5.- Ojeras.- El tratamiento de las mismas requiere un gran conocimento de la anatomía de la zona, gran experiencia y pericia por parte del terapeuta. Es una técnica de experto y avanzada que no se aprende en un curso de dos horas.

¿Cuánto dura el efecto del tratamiento una vez infiltrado?

El ácido hialurónico es una molécula biocompatible y 100% reabsorbible. Esto quiere decir que no necesita test de alergia y el organismo la degrada por mecanismos naturales, utilizando el mismo proceder que con nuestro propio ácido hialurónico.

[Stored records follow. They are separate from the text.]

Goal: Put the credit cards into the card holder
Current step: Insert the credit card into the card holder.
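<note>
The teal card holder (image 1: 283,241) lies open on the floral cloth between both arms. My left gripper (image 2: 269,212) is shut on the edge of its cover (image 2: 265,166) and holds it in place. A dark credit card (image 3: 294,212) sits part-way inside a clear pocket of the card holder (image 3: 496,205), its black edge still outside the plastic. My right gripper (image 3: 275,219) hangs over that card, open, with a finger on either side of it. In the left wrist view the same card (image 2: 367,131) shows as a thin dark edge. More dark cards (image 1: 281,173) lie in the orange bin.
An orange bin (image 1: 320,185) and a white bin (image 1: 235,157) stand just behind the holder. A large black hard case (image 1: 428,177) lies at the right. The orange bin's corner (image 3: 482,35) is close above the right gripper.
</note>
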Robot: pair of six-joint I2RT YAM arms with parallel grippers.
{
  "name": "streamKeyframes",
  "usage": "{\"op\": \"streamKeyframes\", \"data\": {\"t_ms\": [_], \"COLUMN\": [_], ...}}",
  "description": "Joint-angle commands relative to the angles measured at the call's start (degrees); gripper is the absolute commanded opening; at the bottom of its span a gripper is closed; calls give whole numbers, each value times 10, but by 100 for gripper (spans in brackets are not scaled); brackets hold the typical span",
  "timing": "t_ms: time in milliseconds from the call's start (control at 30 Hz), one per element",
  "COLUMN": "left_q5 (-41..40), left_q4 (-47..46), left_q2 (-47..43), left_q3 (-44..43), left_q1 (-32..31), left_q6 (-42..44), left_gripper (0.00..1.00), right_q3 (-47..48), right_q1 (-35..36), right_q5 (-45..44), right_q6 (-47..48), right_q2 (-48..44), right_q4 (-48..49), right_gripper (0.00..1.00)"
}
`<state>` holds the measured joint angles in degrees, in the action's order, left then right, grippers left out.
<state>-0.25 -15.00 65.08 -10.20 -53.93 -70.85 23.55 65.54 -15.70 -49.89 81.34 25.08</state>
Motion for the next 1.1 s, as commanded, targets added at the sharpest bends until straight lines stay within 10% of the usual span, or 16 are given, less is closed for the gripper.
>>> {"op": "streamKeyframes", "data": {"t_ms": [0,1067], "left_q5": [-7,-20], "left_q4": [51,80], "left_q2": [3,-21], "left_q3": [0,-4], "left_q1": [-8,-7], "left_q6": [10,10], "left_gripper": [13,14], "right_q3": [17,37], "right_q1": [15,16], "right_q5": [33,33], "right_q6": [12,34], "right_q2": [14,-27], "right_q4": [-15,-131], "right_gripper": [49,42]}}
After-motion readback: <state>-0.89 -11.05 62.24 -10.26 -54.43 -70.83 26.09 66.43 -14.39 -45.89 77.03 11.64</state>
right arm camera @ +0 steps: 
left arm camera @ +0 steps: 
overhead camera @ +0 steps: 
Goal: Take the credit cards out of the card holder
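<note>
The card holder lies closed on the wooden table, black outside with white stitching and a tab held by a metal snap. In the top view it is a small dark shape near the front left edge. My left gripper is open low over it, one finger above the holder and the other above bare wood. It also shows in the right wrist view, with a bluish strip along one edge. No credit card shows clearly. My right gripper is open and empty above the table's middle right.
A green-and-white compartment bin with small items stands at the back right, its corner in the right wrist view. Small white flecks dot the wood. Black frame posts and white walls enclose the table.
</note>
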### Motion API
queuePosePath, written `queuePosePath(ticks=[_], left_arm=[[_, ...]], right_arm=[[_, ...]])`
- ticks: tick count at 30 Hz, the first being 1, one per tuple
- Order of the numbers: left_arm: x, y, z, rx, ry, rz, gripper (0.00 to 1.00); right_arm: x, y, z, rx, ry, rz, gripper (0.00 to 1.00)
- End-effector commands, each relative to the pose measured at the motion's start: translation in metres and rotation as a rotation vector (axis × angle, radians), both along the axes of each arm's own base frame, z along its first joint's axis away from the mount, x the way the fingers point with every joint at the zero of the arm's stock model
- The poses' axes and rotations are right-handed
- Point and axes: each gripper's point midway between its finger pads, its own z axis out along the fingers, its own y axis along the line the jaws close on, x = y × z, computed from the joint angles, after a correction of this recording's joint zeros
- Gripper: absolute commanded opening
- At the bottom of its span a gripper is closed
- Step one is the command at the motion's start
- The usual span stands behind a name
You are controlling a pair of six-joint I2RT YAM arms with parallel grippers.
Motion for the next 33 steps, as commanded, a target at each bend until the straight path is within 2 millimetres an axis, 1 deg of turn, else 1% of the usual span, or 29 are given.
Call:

Su reabsorción es mayor y más rápida en zonas más vascularizadas y móviles, como los labios. Menor en pómulos y ojeras. No obstante va a depender de la capacidad de cada paciente para degradar el ácido hialurónico.

¿Y si no me gusta el efecto? ¿qué hago ?

El ácido hialurónico tiene un “borrador” natural, la hialuronidasa, esta es la enzima responsable de su degradación orgánica.

Disponemos de hialuronidasa de síntesis en nuestras consultas. Esta se pincharía si fuera necesario, ante la aparición de efectos no deseados o inestetismos. Por lo tanto, según esto, podemos considerar el ácido hialurónico como producto de infiltración “seguro“, tiene antídoto.

Mente clara y manos experimentadas son primordiales. Necesario para valorar al paciente, para realizar el tratamiento correcto y, por supuesto, para saber reconocer y tratar a tiempo un efecto secundario, si lo hubiera.

¿Y si no me relleno más?

Generalmente a esta pregunta le sigue otra: ¿se me caerá la cara?. Si nos dejamos de hacer un tratamiento, en este caso un relleno, el efecto lentamente irá desapareciendo por método natural, la hialuronidasa hará su trabajo. A partir del momento en el que el tratamiento deje de ser efectivo, el proceso de envejecimiento seguirá su ritmo natural.

Según mi experiencia siempre queda la mejora. Si todavía te quedan dudas consulta con tu médico estético. Él conoce los diferentes ácidos hialurónicos y su indicación. Te valorará y propondrá tu mejor opción.